My Father’s Tennis Court x Racquet Magazine
Sometimes when I wake up and look out the window, I see him on the court. Working. It can be an unenjoyable cold, misty, and wet morning in late fall, and he is still out there. He says the only time he doesn’t work on the court is when it snows. The struggle of a grass court, but also its special beauty, is that it is nothing if you can’t play on it. We can only play the two summer months of July and August, maybe three with June, yet it demands work all year round. That work is my father’s honour, his pleasure, his mediation and where he enjoys being. He told me once that “some people tend their roses, I tend my grass court. There’s no difference.”

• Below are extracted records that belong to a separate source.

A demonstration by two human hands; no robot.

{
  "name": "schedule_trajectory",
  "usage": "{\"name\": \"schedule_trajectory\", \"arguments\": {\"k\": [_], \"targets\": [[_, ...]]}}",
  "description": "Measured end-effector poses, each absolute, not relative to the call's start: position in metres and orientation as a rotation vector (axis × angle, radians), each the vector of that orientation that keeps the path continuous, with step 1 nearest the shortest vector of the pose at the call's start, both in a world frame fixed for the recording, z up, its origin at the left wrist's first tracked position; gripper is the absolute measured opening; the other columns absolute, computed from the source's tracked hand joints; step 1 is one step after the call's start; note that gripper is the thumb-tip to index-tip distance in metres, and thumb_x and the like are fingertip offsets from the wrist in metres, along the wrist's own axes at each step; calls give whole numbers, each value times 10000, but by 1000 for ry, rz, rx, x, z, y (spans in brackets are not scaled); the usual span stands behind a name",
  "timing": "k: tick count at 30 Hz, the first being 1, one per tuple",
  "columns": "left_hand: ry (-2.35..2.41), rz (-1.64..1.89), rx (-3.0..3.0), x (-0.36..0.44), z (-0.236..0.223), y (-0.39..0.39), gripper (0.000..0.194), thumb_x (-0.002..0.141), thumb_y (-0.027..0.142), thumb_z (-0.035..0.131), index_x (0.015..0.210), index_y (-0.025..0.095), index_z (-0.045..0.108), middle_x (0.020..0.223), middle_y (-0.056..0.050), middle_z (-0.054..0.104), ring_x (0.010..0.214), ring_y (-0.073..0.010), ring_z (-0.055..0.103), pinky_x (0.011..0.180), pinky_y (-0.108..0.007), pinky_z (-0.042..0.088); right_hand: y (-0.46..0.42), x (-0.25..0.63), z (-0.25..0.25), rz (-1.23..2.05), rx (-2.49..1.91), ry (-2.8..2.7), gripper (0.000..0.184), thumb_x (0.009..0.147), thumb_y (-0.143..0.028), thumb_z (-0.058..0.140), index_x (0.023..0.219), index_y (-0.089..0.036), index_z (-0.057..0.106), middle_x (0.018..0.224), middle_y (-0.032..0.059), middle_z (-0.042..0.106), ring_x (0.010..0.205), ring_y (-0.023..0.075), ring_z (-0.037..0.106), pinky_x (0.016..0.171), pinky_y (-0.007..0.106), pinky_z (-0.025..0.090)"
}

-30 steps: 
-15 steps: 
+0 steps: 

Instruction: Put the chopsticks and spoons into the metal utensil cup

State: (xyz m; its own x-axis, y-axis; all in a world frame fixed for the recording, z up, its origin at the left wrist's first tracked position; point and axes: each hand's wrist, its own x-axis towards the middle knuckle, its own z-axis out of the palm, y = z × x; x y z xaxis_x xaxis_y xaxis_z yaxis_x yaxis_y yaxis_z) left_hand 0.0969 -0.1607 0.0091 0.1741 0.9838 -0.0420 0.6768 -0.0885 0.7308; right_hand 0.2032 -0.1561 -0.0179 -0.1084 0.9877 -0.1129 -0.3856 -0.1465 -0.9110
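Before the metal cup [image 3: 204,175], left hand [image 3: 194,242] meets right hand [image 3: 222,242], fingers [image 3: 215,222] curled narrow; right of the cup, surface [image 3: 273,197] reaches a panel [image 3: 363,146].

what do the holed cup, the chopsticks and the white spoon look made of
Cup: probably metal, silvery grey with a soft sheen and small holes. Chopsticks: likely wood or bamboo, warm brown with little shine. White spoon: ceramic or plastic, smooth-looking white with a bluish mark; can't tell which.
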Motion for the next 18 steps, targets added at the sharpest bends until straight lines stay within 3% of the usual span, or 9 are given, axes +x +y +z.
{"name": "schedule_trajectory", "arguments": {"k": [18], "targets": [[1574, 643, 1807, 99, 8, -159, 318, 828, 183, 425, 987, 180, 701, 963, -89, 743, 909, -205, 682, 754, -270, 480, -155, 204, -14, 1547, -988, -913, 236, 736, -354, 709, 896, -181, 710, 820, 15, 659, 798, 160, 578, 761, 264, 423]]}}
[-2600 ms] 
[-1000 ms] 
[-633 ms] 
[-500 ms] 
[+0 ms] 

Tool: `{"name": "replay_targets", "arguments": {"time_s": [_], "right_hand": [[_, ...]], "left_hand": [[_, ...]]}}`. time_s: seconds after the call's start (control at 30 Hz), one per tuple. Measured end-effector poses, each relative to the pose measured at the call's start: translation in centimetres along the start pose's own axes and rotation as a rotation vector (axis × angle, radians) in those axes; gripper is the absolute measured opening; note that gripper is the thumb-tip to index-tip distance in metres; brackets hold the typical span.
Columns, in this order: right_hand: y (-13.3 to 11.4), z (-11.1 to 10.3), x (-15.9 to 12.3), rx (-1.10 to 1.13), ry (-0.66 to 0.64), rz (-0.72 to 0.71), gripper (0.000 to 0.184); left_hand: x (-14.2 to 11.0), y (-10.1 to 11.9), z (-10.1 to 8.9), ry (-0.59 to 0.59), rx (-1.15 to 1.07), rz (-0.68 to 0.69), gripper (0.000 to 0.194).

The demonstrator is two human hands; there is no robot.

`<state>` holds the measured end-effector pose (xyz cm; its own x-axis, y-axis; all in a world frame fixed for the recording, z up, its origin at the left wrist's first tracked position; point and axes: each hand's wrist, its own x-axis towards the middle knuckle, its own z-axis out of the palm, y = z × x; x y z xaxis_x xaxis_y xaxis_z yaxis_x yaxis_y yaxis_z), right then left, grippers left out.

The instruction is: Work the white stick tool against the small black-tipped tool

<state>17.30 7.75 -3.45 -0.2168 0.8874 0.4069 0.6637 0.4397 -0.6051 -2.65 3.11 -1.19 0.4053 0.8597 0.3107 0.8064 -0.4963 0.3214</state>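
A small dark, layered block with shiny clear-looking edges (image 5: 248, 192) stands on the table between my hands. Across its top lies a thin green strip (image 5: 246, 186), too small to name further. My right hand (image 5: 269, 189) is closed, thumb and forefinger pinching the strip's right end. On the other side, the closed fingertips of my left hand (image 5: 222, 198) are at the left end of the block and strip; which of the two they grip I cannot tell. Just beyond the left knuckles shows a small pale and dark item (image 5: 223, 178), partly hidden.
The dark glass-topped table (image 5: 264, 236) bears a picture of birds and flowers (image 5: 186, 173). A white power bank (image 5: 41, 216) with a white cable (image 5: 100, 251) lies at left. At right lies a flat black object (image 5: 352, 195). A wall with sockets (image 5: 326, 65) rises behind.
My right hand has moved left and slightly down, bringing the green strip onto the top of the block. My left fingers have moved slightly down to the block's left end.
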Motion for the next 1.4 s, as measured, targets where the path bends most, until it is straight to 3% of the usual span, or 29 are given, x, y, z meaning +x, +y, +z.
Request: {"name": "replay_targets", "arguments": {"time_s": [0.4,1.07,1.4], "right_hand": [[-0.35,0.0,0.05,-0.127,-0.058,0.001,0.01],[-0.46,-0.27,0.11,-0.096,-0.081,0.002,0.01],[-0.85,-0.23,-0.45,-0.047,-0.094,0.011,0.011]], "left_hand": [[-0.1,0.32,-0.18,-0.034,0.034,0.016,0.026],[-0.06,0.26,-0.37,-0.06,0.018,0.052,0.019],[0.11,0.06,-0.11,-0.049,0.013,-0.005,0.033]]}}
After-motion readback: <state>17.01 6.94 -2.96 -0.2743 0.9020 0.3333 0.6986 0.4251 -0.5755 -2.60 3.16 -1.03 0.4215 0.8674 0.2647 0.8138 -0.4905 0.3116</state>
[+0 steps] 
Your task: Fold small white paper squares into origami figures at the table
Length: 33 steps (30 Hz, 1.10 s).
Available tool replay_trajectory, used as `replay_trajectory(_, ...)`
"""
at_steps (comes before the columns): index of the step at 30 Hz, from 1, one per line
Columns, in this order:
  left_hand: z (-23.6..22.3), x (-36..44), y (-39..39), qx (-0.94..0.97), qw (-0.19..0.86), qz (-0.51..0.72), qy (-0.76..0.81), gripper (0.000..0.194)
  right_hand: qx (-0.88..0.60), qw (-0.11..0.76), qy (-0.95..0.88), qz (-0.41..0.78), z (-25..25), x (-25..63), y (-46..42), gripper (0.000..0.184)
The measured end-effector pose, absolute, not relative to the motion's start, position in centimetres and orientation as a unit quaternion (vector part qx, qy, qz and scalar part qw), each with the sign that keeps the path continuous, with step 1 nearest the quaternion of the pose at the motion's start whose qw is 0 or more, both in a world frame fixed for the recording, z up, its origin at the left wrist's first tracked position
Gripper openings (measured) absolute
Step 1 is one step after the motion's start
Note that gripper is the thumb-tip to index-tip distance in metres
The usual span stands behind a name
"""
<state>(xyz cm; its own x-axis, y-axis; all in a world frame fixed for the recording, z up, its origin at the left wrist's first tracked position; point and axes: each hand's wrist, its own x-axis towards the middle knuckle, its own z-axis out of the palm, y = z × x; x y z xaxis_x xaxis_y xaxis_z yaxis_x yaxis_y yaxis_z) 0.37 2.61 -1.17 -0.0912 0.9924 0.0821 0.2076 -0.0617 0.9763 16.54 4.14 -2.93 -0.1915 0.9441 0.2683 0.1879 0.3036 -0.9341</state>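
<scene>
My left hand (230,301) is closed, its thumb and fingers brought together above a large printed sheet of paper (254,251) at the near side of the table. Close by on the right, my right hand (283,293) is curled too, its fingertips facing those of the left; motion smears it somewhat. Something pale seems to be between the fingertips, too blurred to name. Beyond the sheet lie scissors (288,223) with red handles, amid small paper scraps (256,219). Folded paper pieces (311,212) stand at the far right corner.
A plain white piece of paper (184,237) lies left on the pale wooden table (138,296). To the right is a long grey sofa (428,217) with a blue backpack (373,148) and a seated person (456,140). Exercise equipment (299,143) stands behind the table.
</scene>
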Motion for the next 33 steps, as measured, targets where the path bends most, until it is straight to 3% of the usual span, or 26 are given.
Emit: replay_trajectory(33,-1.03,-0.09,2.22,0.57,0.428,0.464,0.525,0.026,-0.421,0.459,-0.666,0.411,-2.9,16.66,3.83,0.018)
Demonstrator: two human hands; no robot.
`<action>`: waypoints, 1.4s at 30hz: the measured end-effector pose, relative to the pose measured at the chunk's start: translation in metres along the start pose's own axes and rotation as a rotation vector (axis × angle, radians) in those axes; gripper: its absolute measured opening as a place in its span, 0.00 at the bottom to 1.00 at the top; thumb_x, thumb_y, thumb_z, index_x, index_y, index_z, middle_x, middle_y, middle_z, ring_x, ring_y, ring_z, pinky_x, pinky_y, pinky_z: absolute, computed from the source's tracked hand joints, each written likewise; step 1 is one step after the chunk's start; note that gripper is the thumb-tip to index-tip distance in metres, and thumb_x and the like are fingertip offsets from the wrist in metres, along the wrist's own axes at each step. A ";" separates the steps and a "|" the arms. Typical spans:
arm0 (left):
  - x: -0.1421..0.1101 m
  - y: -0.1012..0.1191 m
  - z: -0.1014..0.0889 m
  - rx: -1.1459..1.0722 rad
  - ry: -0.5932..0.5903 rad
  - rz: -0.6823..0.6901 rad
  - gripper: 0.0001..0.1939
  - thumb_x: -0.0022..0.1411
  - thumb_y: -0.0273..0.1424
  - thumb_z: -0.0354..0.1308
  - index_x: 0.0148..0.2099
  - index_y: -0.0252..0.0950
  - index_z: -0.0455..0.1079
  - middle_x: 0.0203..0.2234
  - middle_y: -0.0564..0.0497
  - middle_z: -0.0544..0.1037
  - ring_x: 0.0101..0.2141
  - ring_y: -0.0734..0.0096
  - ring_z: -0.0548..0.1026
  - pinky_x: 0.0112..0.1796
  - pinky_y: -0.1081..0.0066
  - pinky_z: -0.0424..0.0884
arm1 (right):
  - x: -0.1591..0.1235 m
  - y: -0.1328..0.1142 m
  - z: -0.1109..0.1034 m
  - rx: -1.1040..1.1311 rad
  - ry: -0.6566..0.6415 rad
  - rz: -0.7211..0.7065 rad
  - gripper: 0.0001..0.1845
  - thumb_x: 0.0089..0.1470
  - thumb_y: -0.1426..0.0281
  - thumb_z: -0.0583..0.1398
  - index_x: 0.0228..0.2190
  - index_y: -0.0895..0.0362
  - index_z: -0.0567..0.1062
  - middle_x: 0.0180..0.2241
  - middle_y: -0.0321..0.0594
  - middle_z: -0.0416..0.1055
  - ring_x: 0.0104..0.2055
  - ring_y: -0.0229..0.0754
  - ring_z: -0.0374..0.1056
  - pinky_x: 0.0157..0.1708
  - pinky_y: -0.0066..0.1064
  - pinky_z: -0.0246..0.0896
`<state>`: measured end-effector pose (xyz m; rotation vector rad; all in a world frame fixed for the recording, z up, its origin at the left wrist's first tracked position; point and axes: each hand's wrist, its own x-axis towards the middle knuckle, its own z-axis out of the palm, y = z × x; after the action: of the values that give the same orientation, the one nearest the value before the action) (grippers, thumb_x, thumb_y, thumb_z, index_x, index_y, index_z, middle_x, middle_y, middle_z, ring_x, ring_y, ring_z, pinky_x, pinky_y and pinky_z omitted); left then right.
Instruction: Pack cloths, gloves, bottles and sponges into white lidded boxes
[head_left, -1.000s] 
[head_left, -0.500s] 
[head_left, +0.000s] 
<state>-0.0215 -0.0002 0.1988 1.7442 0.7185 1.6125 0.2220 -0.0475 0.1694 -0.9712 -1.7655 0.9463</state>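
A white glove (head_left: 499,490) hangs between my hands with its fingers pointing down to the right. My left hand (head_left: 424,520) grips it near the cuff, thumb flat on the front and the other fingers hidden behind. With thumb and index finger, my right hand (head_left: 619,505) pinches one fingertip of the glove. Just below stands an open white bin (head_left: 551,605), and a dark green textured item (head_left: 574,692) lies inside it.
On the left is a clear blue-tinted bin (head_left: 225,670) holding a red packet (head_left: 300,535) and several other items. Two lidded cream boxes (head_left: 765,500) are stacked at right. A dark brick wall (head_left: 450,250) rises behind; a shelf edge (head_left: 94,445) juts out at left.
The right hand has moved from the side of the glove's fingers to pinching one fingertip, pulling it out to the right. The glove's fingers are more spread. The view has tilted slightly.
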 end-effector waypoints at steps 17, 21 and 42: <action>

I wanted the film to be a testament to his work, and too him. Nothing last forever. The film was my way to document that process as an observer but also as a son.
When my own son runs out the door, he dashes to the court because he sees my father. It is a very special feeling– almost like time is going backwards. It’s what I did as a kid just a little older than my son is now. It is me being at my fathers age when I was a child. It is memories replaying in real time and it is time moving fast and disappearing at the same time.
To me it is the strongest feeling of love because it is a feeling of unity. In many ways it makes the tennis court more about family, about life and love, responsibility and generations to come. Not just about tennis. But it can only be like that if it is as close to perfection as possible. Otherwise it is not a grass tennis court.